- EXERCISE DESCRIPTION
Keeping each line intact, print the whole listing.

/---

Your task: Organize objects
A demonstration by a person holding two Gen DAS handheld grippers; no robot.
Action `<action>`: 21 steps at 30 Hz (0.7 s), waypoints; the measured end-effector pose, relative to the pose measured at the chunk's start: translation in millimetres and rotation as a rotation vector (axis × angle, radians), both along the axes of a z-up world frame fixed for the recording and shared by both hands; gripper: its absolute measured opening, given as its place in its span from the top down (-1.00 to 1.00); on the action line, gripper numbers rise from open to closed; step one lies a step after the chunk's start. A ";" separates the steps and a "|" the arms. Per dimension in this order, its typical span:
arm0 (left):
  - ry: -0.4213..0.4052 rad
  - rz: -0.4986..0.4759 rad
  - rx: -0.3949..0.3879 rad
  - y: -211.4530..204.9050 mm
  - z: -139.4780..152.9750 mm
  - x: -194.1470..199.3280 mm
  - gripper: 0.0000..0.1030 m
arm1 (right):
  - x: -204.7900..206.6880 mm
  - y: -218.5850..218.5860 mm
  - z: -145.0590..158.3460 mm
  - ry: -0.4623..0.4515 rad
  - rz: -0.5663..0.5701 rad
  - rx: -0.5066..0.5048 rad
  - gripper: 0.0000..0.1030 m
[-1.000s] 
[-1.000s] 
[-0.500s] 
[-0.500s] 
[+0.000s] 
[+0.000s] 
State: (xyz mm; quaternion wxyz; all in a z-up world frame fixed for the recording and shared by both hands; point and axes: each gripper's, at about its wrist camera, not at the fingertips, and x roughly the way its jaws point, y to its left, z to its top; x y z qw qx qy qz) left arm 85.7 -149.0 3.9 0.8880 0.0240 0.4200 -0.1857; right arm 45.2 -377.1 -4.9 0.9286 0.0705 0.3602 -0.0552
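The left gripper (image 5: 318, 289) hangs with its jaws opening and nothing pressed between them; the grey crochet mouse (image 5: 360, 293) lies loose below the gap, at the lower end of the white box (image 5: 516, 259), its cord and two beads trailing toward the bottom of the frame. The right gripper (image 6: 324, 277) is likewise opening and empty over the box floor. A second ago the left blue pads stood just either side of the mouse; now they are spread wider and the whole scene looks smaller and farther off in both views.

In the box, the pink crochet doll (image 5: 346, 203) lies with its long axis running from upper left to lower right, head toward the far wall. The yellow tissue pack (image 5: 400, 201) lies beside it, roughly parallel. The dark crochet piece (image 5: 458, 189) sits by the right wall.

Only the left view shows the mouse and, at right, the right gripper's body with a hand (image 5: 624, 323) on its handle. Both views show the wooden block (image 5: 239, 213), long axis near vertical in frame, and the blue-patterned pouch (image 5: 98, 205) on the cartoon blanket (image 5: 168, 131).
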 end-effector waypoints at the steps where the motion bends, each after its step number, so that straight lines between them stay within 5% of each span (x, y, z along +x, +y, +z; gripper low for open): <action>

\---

- PROBLEM SOLUTION
Your task: Organize objects
A demonstration by a person holding two Gen DAS handheld grippers; no robot.
Action `<action>`: 21 steps at 30 Hz (0.7 s), waypoints; the measured end-effector pose, relative to the pose measured at the chunk's start: translation in millimetres and rotation as a rotation vector (axis × angle, radians), both along the axes of a z-up world frame fixed for the recording and shared by both hands; gripper: its absolute measured opening, given as its place in its span from the top down (-1.00 to 1.00); on the action line, gripper numbers rise from open to closed; step one lies a step after the chunk's start. A ";" separates the steps and a "|" the arms. Per dimension in this order, its typical span:
arm0 (left):
  - ry: -0.4213..0.4052 rad
  - rz: -0.4986..0.4759 rad
  - rx: -0.3949..0.3879 rad
  - y: -211.4530..204.9050 mm
  - z: -139.4780..152.9750 mm
  - x: -194.1470..199.3280 mm
  - gripper: 0.0000..0.1030 m
arm1 (right):
  - x: -204.7900..206.6880 mm
  - y: -218.5850..218.5860 mm
  - z: -145.0590..158.3460 mm
  - ry: -0.4623..0.4515 rad
  - rz: -0.5663..0.5701 rad
  - rx: -0.5066..0.5048 rad
  - gripper: 0.0000..0.1030 m
[-1.000s] 
[-1.000s] 
[-0.500s] 
[-0.500s] 
[+0.000s] 
[+0.000s] 
State: (xyz mm; quaternion wxyz; all in a z-up world frame fixed for the recording and shared by both hands; point and axes: each gripper's, at about its wrist camera, not at the fingertips, and x roughly the way its jaws point, y to its left, z to its top; x y z qw qx qy qz) left arm 85.7 -149.0 3.9 0.8880 0.0240 0.4200 -0.1857; right arm 45.2 -377.1 -4.9 0.9286 0.0705 0.3602 -0.0552
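The left gripper (image 5: 318, 289) hangs with its jaws opening and nothing pressed between them; the grey crochet mouse (image 5: 360, 293) lies loose below the gap, at the lower end of the white box (image 5: 516, 259), its cord and two beads trailing toward the bottom of the frame. The right gripper (image 6: 324, 277) is likewise opening and empty over the box floor. A second ago the left blue pads stood just either side of the mouse; now they are spread wider and the whole scene looks smaller and farther off in both views.

In the box, the pink crochet doll (image 5: 346, 203) lies with its long axis running from upper left to lower right, head toward the far wall. The yellow tissue pack (image 5: 400, 201) lies beside it, roughly parallel. The dark crochet piece (image 5: 458, 189) sits by the right wall.

Only the left view shows the mouse and, at right, the right gripper's body with a hand (image 5: 624, 323) on its handle. Both views show the wooden block (image 5: 239, 213), long axis near vertical in frame, and the blue-patterned pouch (image 5: 98, 205) on the cartoon blanket (image 5: 168, 131).
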 end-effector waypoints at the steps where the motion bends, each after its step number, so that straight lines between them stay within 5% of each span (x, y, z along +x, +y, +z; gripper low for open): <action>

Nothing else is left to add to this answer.